Now start haproxy with the following command
cd /usr/sbin/
./haproxy start
You can confirm that the proxy service is up and running by checking the following url which will be pointed to the load balance.
http://yourloadbalancerdomain/haproxy?stats
When you do check this it will show that your servers are down. This is because we have not installed the check file on our webservers yet. The following steps referrs to how to prepare the webservers that will be balanced by our load balancer haproxy.

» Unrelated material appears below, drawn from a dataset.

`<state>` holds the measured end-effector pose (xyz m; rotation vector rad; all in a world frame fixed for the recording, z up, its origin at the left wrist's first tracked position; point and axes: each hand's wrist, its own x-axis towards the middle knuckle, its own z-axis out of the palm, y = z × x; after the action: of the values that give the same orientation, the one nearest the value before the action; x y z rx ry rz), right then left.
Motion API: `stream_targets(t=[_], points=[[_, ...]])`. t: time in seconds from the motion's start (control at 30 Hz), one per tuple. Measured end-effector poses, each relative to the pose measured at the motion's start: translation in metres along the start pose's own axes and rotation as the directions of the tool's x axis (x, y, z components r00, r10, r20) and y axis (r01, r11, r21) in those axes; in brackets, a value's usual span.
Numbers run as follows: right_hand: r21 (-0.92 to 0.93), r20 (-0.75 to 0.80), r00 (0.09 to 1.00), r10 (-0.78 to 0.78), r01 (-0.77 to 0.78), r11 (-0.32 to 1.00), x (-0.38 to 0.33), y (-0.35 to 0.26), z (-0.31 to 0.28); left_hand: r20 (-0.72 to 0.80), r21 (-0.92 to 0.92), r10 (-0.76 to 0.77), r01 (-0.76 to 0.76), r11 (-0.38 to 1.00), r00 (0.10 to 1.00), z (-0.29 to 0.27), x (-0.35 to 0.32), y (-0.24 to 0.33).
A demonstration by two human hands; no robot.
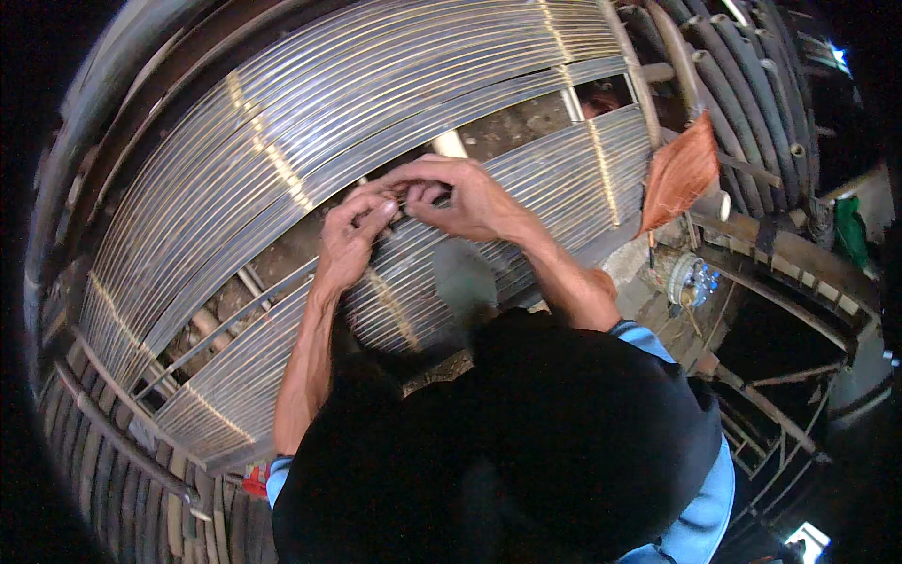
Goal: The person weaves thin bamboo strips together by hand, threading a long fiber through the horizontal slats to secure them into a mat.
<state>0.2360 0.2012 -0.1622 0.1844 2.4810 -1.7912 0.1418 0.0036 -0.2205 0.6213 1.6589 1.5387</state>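
My left hand (349, 235) and my right hand (462, 195) meet over a panel of narrow grey slats (470, 42), close to the long gap that runs across it. Both sets of fingers are curled in a pinch at one small spot. Whatever they pinch is too small and too hidden by the fingers to name. Pale bindings (268, 150) cross the slats in rows, and one such row (393, 305) runs down just below my hands. A pale crosspiece (449, 143) shows in the gap behind my right hand.
A reddish-brown sheet (678, 174) hangs at the panel's right end. Right of it stands a clear container (692, 280) with blue bits. Dark poles (742, 103) are stacked at the upper right, and a pole wall (122, 489) stands at the lower left.
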Motion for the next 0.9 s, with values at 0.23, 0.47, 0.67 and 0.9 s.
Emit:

The first thing you would want to do is to set the log system on the destination servers to manage the access comming from the load balancer. IF this step is not taken you wont get any relevant visotor logs, All the logs on the webservers will show are access from the load balancer, and not the true source of the request.
Now you must do the rest on your web servers you are targeting
Now edit your conf for and insert these two sections.
vi /etc/httpd/conf/httpd.conf
First to get true visator logs from your loadbalancer
#LogFormat "%h %l %u %t \"%r\" %>s %b \"%{Referer}i\" \"%{User-Agent}i\"" combined
LogFormat "%{X-Forwarded-For}i %l %u %t \"%r\" %>s %b \"%{Referer}i\" \"%{User-Agent}i\"" combined
Second to prevent the load balancer from bloating your access logs on the webserver.
SetEnvIf Request_URI "^/check\.txt$" dontlog
CustomLog /var/log/apache2/access.log combined env=!dontlog
Now you are good to restart apache, and bring them online with your haproxy load balancer. To do this create the check.txt file, and place it in the location of your default site on the server. You should be able to check the haproxy status page to check if they are online. If so check the site by either using the loadbalancer IP, or domain name if one is assigned.